Gastrointestinal stromal tumors treated at a Brazilian Cancer Center: evaluation of clinical, epidemiological, and therapeutic profiles

  • Erinaldo Rocha Paes Landim1,
  • Carolina de Barros Jaqueta1,
  • Rubens Chojniak1, 2,
  • Felipe José Fernandez Coimbra3,
  • Celso Abdon Lopes de Mello4,
  • Patricia Oriani1,
  • Almir Galvão Vieira Bitencourt2Email author and
  • Luana de Paula Silva Paes5
Applied Cancer Research201737:21

https://doi.org/10.1186/s41241-017-0027-7

Received: 28 September 2016

Accepted: 5 May 2017

Published: 7 June 2017

Abstract

Background

Gastrointestinal stromal tumors (GISTs) originate as precursor cells of the interstitial cells of Cajal in the myenteric plexus and generally have a mutation in the tyrosine kinase receptor, C-KIT (CD117). The objective is to evaluate the clinical, epidemiological, and therapeutic profiles of GIST cases available from a hospital specializing in cancer treatment.

Methods

A retrospective, longitudinal study of 85 GIST cases in a Cancer Center (São Paulo, Brazil) was conducted.

Results

The cases identified involved 40 men and 45 women and the average age at diagnosis was 55.7 ± 14.8 years (median, 57). The symptoms present at diagnosis depended on the location and dimensions of each lesion. In 49 cases (57.6%), the tumors had a gastric location and the mean dimensions were 7.2 ± 2.3 cm (median, 3.4 cm). Recurrent metastatic disease presented in 27 cases (with the liver mainly affected). Locoregional recurrence was detected in 16 cases. C-KIT was positive in 79/81 (97.5%) of the cases examined. Most of the tumors were initially treated with surgery, while clinical treatment was applied to the recurrent cases. The overall survival rate was 76.4% 162 months after diagnosis.

Conclusions

The GISTs examined most commonly originated in the stomach, while the liver was the main site affected by metastatic lesions. Most of the lesions appeared to be slow-growing neoplasms that were positive for C-KIT (CD117). Complications, as well as death, mostly affected the elderly patients that had comorbidities or more aggressive forms of the disease.

Keywords

Gastrointestinal stromal tumorGISTStromal CellsKIT

Background

Gastrointestinal stromal tumors (GISTs) are the most common malignant mesenchymal neoplasms of the gastrointestinal tract. They originate from precursor cells of the interstitial cells of Cajal in the myenteric plexus and they generally have a mutation in the receptor tyrosine kinase, C-KIT (CD117), or in a growth factor receptor derived from the platelet-derived growth factor receptor alpha (PDGFR-α). In recent years, GIST therapy has included tyrosine kinase inhibitors. In particular, the use of Imatinib mesylate and sunitinib malate have represented an advance in the treatment of GISTs [1].

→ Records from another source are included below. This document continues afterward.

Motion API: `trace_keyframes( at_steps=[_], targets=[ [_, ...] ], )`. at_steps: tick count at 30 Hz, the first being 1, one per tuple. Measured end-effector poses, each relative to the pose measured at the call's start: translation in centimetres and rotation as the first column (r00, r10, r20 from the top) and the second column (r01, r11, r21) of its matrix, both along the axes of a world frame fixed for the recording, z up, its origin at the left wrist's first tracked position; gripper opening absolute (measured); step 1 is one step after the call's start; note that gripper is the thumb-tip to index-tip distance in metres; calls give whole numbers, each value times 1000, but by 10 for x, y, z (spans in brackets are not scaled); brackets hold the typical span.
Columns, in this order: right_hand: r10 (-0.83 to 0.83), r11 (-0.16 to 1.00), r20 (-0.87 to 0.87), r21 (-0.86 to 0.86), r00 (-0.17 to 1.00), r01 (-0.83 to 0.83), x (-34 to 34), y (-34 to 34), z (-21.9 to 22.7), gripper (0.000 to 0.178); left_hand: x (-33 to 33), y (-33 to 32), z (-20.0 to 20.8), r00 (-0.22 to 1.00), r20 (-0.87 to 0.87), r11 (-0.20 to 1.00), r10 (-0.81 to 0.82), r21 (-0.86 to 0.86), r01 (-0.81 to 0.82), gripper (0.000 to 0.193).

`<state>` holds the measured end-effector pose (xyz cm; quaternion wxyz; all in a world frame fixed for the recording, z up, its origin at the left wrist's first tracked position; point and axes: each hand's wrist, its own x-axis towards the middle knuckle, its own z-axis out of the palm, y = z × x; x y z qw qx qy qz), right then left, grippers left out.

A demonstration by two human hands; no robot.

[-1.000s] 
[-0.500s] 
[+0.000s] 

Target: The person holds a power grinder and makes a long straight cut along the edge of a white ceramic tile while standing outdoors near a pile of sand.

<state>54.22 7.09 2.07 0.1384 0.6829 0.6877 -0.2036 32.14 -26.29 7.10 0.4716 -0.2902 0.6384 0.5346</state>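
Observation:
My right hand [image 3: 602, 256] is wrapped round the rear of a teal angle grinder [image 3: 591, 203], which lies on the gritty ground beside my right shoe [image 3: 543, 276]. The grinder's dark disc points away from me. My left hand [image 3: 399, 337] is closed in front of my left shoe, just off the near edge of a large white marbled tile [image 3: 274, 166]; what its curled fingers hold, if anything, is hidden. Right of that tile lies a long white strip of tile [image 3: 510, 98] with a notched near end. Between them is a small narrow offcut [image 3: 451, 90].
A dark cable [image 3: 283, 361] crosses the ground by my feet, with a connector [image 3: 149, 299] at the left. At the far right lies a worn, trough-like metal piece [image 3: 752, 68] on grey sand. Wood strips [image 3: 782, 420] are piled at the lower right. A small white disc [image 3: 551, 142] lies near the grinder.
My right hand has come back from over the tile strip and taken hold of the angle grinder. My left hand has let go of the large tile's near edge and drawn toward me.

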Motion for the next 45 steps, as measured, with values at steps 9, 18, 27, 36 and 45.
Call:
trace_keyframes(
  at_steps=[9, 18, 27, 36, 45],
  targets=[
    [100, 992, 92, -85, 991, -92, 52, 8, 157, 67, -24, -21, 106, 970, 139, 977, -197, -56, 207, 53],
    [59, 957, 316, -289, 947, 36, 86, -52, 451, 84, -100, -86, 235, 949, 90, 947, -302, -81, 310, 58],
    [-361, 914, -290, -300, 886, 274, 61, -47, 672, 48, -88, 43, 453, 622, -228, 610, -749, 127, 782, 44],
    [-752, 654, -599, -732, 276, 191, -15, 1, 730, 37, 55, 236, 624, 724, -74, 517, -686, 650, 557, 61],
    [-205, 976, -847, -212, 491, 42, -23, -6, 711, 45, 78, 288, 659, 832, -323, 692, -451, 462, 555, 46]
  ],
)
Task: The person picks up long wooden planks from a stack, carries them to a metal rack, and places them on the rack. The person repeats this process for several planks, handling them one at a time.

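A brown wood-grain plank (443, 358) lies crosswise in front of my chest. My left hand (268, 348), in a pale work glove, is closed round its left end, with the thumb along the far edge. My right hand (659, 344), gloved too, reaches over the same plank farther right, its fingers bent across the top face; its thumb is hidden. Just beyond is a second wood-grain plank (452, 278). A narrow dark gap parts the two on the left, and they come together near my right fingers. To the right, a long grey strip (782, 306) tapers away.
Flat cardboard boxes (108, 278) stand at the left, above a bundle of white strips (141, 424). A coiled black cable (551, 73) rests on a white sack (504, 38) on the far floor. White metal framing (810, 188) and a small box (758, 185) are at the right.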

The majority of data regarding GIST cases derive from Caucasians in industrialized countries. It is estimated that there are approximately 5000 to 6000 new cases annually in the United States, with an incidence ranging 6.5 to 14.5 cases per million between 1992 and 2000, with 54% of the cases affecting men [2]. The increase in the number of GISTs diagnosed yearly is mainly due advances in our understanding of GIST histopathology; although, the incidence of GISTs may also be increasing. GISTs that are a few millimeters in diameter are common in adults and these lesions often contain an oncogenic mutation in KIT (CD117) or the PDGFR-α [3].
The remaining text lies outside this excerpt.